Изменить размер шрифта - +
Как именно следовало сложить при этом руки, я так и не поняла. Даже на подсознательном уровне мое тело отказывалось выполнять требования, налагаемые религиозными канонами: мои пальцы не хотели гнуться так, как нужно. Плотная занавеска перед моим лицом приоткрылась, и через мелкую решетку в кабинку ворвалось чье-то тяжелое дыхание, а суровый голос потребовал рассказать о грехах, в которых я готова была покаяться; не зная, что сказать, я стала лихорадочно соображать, что же такого плохого я сотворила, но, как назло, память словно отшибло — я никак не могла вспомнить за собой хоть какого-нибудь мало-мальски значительного греха.

— Касаешься ли ты своего тела руками?

— Да…

— Часто ли, дочь моя?

— Каждый день.

— Каждый день! Сколько раз?

— Ну, я не считала… много раз…

— Но это же страшный грех пред лицом Господа нашего!

— Я не знала, отец. А если я перчатки надену, это все равно будет грех?

— Какие еще перчатки! Безумная, что ты несешь! Ты что, смеешься надо мной?

— Нет, нет… — в ужасе пробормотала я, прикидывая при этом, насколько неудобно будет мыться, чистить зубы и причесываться в перчатках.

— Пообещай, что больше никогда не будешь этого делать. Чистота и невинность — высшие добродетели, доступные девочке. Чтобы Бог простил тебя, покайся, а в наказание пятьсот раз прочти Ave Maria.

— Я не смогу, отец, — сказала я, имея в виду, что считать меня научили пока только до двадцати.

— Как это ты не сможешь?! — завопил из-за решетки священник, оросив меня брызгами сорвавшейся с губ слюны.
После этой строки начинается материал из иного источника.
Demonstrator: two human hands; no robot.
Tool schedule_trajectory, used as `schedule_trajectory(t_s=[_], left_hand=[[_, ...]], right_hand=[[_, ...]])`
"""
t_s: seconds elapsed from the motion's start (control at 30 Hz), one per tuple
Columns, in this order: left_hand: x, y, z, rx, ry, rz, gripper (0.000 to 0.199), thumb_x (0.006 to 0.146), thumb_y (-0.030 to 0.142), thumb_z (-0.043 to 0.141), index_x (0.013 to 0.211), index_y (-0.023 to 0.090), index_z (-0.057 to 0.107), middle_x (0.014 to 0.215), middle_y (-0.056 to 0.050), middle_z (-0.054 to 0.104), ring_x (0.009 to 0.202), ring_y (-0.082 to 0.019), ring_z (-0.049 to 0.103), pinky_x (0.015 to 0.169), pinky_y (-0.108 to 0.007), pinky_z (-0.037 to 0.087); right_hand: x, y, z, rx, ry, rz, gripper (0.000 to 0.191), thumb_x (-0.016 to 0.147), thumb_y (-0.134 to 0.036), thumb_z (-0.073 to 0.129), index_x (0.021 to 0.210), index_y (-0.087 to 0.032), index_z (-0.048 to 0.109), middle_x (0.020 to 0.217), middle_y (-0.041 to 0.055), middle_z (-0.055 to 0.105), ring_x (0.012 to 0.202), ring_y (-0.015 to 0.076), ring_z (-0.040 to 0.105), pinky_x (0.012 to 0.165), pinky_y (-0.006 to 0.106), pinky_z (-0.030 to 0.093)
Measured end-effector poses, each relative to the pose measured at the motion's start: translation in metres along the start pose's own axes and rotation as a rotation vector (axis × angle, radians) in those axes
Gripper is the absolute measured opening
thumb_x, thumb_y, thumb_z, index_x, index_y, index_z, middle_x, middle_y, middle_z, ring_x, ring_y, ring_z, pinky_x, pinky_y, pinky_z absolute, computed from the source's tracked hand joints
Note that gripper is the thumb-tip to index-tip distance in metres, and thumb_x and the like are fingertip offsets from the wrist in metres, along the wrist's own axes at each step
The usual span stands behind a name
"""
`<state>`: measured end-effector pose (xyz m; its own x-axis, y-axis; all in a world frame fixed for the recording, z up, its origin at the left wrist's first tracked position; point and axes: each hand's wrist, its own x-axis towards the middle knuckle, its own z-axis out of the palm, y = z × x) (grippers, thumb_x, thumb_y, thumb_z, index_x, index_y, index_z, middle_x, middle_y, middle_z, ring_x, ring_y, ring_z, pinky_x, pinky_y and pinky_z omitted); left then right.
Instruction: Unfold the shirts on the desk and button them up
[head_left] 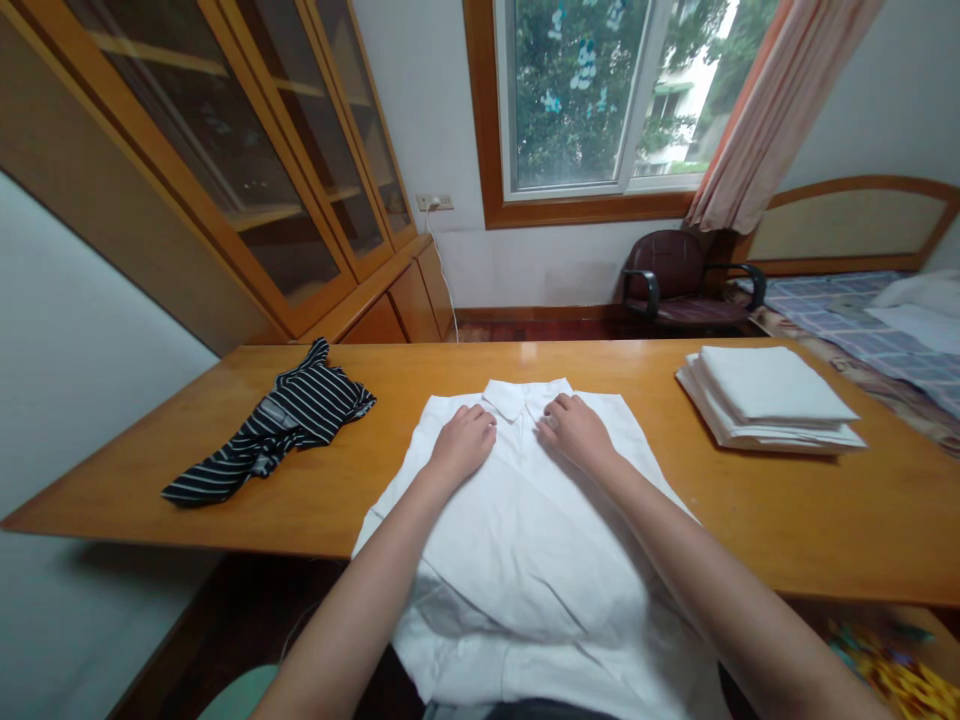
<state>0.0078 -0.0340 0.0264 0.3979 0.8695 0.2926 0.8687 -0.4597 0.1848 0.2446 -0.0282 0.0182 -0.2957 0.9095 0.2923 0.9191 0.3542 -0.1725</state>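
Observation:
A white collared shirt (517, 530) lies spread front side up on the table, its collar (517, 398) towards the far side. Its lower part hangs over the near edge towards my body. My left hand (466, 442) rests on the cloth just left of the collar, fingers loosely bent and a little apart. Right of the collar, my right hand (579, 430) has its fingers curled in, with thumb and fingertips closed on the shirt front beside the collar point. Part of that grip is hidden behind the fingers.
On the wooden table (757, 520), a crumpled black-and-white striped garment (281, 425) lies left, and a stack of folded white cloth (769, 400) sits right. Beyond stand a glass-door cabinet (300, 170), an armchair (671, 275) and a bed (862, 310). Yellow material (907, 675) shows bottom right.

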Motion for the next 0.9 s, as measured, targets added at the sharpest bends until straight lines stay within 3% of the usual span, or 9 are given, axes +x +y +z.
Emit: schedule_trajectory(t_s=[0.13,0.27,0.57,0.73,0.9], left_hand=[[0.031,0.006,0.031,-0.202,0.085,0.066,0.016,0.091,0.018,0.056,0.099,0.021,0.070,0.101,-0.006,0.065,0.101,-0.023,0.057,0.093,-0.037,0.047],[0.040,0.002,0.051,-0.269,0.156,0.044,0.013,0.091,0.017,0.058,0.096,0.020,0.069,0.099,-0.006,0.063,0.098,-0.023,0.056,0.092,-0.037,0.048],[0.030,0.000,0.048,-0.157,0.183,0.065,0.021,0.088,0.019,0.064,0.109,0.019,0.065,0.102,-0.007,0.059,0.100,-0.025,0.053,0.093,-0.039,0.048],[0.032,-0.002,0.050,-0.156,0.208,0.041,0.009,0.091,0.017,0.060,0.096,0.020,0.066,0.097,-0.007,0.059,0.097,-0.024,0.056,0.090,-0.037,0.049],[0.033,-0.005,0.052,-0.279,0.239,-0.058,0.011,0.095,0.017,0.053,0.095,0.021,0.064,0.096,-0.005,0.061,0.089,-0.019,0.062,0.083,-0.031,0.050]], right_hand=[[0.015,-0.010,0.024,0.107,0.053,0.041,0.029,0.090,-0.037,0.065,0.112,-0.019,0.067,0.113,0.0125,0.061,0.101,0.0283,0.053,0.087,0.037,0.045],[0.019,-0.003,0.034,0.189,0.051,0.047,0.027,0.091,-0.033,0.064,0.114,-0.019,0.066,0.112,0.0115,0.060,0.102,0.0268,0.052,0.091,0.037,0.045],[0.017,-0.005,0.030,0.179,0.056,0.033,0.022,0.093,-0.030,0.060,0.111,-0.019,0.066,0.112,0.0117,0.059,0.104,0.0263,0.051,0.094,0.037,0.044],[0.017,-0.006,0.029,0.175,0.052,0.044,0.021,0.092,-0.028,0.059,0.110,-0.018,0.066,0.113,0.0119,0.060,0.106,0.0264,0.052,0.095,0.037,0.044],[0.028,-0.001,0.028,0.263,0.026,0.072,0.031,0.093,-0.031,0.060,0.121,-0.018,0.061,0.125,0.0104,0.057,0.108,0.0223,0.057,0.093,0.032,0.045]])
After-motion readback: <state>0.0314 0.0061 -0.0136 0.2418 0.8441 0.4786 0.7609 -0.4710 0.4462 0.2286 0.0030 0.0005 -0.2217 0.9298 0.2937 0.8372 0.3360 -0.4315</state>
Я пулей выскочила из исповедальни, но крестная перехватила меня прямо на лету. Удерживая меня за ухо, чтобы я куда-нибудь не подевалась, она мило побеседовала со священником по поводу того, что меня пора пристроить к работе, пока мой характер окончательно не испортился и я вконец не погубила свою, уже изрядно заблудшую, душу.

Вскоре после смерти моей мамы настал и час профессора Джонса. Умер он от старости, несомненно разочарованный в этом мире и в собственной мудрости, но при этом могу поклясться, скончался он с миром в душе и в согласии с самим собой. Уяснив под конец жизни, что забальзамировать самого себя не удастся, а следовательно, не получится и вечно восседать за столом в кабинете среди любимых книг, он составил завещание, в котором распорядился переслать свои останки в тот город, где он когда-то родился. Перспектива обрести вечный покой здесь, на местном кладбище, его никак не прельщала. Сомнительная радость, говаривал он, лежать в чужой земле под палящим солнцем и в негигиеничной близости с неизвестно какими жалкими и убогими людишками. Умирал он в своей постели под непрерывно работавшим вентилятором; от предсмертных судорог его все время бросало в пот, но рядом с некогда известным и уважаемым человеком в его последние минуты не было никого, кроме священника с Библией и меня. Остатки страха, которые он когда-то внушал, я потеряла, когда поняла, что без посторонней помощи он не может даже рукой пошевелить, и когда вместо громоподобного голоса услышала лишь хриплую одышку старика, стоящего на пороге смерти.

Теперь в этом доме, всегда закрытом для мира, в доме, где смерть организовала свой постоялый двор на этой земле, где ее присутствие ощущалось с тех самых пор, как профессор начал свои эксперименты, я могла чувствовать себя практически свободной. За мной больше никто не присматривал, дисциплина, которую профессор с таким трудом установил в доме, ослабла, как только он перестал следить за прислугой, прекратил кататься по особняку в кресле-коляске, устраивая неожиданные проверки и изматывая всех бесконечными распоряжениями, часто противоречившими друг другу. Я видела, как, уходя домой, слуги уносили из особняка серебряные столовые приборы, ковры, картины и даже стеклянные флаконы и колбы, в которых ученый хранил свои препараты.